Mike Dronkers / Friday, Jan. 10 @ 10:04 a.m. / marijuana
The cover story on this week's North Coast Journal looks at the fine print of marijuana's recent legalization in Washington State.
From security cameras to inspection labs, Washington's pot growers have a lot of bureaucratic challenges ahead.
Twenty-year Petrolian-turned-Washingtonian Seth Zuckerman believes legalization's impact could "separate the black and grey market growers who can adapt from the ones whose skills are fit only for the era of outlaw pot."
So does this mean your local night school's business management classes will get flooded with growers? Unlikely in the immediate future, he said.
Authorities are "anticipating, that even 10 years out, only 40 percent of marijuana smoked in Washington state is going to go through their licensed retail stores," (5:12) he told KHUM.
And what about those mulitnationals coming in? Zuckerman said the law is built to limit consolidation (3:36):
"If you're a retailer, you can't have a growing license, so the idea is, that also has to spread around. There's not going to be anyone who has a vertically integrated operation, all the way from seed or seedling or clone all the way to the smoker.
Finally, you can't have more than three growing licences, and no growing license can be more than 30,000 square feet so all in all, that would add up to just a little over two acres for any one person or partnership or corporation.

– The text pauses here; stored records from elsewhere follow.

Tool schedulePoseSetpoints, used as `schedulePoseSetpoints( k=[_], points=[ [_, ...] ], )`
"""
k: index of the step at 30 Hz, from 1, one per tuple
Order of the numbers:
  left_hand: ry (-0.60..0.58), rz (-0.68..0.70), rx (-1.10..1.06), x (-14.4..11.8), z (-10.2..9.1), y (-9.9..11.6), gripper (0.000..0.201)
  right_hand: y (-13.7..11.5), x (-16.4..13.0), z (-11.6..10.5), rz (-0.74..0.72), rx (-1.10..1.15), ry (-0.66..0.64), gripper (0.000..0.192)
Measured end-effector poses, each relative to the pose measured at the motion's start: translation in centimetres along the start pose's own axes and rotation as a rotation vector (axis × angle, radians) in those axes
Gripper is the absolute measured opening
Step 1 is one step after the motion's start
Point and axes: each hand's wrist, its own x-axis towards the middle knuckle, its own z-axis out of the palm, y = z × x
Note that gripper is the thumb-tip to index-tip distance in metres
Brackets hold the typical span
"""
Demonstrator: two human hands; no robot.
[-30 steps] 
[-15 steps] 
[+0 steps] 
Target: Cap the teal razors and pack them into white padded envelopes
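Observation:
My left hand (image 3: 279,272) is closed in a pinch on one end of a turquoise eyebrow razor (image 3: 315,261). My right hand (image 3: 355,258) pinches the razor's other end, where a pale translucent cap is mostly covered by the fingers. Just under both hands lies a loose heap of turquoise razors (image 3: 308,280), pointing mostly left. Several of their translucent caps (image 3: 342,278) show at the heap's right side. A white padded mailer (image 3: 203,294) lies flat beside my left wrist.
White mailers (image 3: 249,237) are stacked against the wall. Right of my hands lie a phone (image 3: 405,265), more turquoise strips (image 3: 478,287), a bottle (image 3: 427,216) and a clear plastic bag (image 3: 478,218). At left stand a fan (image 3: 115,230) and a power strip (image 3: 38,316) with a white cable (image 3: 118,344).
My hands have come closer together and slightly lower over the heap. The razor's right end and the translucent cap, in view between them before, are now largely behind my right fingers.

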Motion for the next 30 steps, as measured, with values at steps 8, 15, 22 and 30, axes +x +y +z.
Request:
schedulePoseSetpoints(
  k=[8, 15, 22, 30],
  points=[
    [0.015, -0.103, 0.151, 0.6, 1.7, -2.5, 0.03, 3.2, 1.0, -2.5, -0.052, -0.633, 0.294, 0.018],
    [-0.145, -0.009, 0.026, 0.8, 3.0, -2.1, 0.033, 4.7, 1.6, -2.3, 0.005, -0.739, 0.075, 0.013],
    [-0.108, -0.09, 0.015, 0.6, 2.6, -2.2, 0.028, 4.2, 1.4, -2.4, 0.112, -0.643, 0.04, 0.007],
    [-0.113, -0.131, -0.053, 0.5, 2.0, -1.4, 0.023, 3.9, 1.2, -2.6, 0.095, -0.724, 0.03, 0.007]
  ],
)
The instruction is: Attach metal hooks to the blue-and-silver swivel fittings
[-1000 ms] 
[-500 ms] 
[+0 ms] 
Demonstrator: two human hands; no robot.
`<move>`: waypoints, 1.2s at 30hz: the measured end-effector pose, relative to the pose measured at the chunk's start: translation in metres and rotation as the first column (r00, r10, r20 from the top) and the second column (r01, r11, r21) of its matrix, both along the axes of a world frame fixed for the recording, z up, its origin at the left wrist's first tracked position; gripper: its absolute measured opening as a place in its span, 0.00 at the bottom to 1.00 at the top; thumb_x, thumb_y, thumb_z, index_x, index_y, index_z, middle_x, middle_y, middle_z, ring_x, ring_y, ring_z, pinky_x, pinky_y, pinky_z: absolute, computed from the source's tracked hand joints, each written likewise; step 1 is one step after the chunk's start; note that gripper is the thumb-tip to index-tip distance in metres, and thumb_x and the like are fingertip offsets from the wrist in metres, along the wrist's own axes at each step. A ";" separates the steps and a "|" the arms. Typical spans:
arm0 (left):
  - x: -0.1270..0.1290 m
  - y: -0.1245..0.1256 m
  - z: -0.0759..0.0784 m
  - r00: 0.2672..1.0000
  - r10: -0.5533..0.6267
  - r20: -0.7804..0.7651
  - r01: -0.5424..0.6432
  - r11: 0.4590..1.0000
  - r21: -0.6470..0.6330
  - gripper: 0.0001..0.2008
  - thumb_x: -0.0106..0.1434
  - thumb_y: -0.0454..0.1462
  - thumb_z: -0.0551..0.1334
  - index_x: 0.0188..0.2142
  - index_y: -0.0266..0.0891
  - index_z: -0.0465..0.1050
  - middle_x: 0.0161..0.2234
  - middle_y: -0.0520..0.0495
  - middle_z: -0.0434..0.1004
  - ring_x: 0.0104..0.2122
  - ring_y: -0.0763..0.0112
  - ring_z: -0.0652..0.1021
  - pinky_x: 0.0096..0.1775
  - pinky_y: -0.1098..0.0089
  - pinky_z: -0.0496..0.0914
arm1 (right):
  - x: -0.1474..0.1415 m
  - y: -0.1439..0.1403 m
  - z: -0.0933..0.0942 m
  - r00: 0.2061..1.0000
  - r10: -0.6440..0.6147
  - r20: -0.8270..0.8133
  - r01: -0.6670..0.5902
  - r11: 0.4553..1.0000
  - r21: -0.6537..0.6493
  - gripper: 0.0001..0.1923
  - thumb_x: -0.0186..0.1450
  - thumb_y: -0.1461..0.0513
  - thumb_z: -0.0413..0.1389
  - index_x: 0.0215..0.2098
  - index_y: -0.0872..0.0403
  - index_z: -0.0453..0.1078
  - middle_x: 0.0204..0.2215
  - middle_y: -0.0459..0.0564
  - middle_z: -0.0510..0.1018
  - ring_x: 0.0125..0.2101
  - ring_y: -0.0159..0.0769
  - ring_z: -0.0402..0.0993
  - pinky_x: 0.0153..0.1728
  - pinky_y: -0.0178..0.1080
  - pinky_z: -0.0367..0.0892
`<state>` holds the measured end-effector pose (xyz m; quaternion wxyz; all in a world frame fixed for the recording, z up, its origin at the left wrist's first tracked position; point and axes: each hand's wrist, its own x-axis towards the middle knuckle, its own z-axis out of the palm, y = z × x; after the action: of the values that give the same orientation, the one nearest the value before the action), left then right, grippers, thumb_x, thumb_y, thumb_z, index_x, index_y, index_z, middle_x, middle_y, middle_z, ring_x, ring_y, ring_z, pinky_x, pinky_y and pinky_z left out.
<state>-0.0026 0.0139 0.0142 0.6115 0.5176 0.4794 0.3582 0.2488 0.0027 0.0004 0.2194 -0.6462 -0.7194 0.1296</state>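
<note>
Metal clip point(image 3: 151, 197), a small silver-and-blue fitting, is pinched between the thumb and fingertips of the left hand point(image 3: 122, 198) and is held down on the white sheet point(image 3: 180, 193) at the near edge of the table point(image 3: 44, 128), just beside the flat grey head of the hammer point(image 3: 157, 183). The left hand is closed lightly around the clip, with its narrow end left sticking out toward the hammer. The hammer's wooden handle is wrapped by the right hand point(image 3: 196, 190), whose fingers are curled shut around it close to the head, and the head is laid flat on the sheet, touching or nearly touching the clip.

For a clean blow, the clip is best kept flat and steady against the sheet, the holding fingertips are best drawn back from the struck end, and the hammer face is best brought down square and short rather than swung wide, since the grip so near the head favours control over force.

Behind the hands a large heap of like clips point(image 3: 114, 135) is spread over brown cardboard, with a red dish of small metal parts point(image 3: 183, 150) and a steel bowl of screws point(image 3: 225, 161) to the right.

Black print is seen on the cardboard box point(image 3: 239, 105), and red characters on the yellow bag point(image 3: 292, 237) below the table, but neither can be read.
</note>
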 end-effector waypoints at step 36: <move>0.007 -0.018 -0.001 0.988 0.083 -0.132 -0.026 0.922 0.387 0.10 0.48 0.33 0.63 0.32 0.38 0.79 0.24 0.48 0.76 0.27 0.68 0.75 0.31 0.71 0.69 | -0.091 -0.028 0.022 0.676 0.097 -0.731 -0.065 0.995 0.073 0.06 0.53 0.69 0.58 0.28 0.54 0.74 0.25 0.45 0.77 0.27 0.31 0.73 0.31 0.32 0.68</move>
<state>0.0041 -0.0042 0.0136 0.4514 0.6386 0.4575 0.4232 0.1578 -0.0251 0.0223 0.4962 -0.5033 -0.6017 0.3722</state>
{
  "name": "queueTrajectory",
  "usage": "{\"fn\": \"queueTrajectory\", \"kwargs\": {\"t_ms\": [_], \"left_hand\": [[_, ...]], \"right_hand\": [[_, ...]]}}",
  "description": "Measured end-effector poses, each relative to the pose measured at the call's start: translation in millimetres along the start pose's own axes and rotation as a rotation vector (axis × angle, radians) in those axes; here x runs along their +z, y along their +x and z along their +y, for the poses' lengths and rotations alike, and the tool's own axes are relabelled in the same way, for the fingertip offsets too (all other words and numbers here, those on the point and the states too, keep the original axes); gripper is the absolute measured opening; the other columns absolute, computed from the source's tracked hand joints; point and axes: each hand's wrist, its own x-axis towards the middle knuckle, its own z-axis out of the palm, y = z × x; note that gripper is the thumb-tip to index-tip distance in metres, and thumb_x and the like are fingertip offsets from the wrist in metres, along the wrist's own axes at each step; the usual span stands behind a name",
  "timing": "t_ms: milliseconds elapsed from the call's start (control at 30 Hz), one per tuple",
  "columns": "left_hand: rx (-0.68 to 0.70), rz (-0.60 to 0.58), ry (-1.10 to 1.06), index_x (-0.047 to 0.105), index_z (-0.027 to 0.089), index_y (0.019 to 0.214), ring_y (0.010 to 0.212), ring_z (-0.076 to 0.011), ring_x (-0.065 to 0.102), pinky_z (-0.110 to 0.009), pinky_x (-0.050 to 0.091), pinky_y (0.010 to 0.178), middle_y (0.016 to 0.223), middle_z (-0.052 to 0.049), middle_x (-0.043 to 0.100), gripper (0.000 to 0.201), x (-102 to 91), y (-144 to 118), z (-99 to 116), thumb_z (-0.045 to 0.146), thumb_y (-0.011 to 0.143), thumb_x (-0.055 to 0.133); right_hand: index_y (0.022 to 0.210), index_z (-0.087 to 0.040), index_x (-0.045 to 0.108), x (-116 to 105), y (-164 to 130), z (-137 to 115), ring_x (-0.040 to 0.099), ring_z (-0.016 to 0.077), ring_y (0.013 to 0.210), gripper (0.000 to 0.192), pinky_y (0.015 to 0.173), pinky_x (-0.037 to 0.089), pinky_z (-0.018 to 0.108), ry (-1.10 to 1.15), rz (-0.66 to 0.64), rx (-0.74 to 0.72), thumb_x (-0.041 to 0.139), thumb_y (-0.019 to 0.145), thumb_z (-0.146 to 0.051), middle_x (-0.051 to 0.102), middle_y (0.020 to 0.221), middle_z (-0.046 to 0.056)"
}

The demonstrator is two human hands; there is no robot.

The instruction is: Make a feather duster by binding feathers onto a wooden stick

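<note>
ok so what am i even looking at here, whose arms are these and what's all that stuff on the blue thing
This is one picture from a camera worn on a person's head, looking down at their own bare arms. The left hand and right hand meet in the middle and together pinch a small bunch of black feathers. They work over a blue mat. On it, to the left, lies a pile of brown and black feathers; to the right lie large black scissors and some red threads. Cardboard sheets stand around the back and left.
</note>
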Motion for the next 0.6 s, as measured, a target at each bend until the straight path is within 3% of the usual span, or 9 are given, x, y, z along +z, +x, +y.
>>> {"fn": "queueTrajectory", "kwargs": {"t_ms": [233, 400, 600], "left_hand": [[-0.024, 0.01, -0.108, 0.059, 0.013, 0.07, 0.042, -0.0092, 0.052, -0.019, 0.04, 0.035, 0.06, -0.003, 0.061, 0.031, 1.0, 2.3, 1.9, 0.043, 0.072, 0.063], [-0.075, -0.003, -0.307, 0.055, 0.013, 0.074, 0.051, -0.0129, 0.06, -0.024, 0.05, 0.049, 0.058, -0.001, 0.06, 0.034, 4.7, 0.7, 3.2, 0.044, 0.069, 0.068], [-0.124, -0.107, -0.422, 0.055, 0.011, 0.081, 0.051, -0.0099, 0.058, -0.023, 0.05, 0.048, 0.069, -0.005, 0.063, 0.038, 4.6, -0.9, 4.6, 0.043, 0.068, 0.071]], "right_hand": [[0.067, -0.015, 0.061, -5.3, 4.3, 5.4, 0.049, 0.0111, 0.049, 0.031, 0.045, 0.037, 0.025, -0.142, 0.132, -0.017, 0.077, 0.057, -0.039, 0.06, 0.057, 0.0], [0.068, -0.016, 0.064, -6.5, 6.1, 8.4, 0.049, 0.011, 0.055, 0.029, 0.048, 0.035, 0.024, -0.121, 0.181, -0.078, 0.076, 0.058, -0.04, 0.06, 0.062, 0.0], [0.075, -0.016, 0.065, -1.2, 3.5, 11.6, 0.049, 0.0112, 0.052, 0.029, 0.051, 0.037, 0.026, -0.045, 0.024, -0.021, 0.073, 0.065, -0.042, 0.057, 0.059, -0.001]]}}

So some of the fears people have that, you know RJ Reynolds or Gallo would capture the market... those couldn't happen."
Zuckerman spoke to KHUM today from Washington State. Listen to the nine-minute interview below.
Kevin Hoover: "It's a huge story." And he's right.
If you haven't read his piece yet in the Mad River Union, go do it right now. Then listen to the KHUM interview below, in which MRU reporter Kevin Hoover talks about what looks like a massive reduction in large-scale grow houses in Arcata.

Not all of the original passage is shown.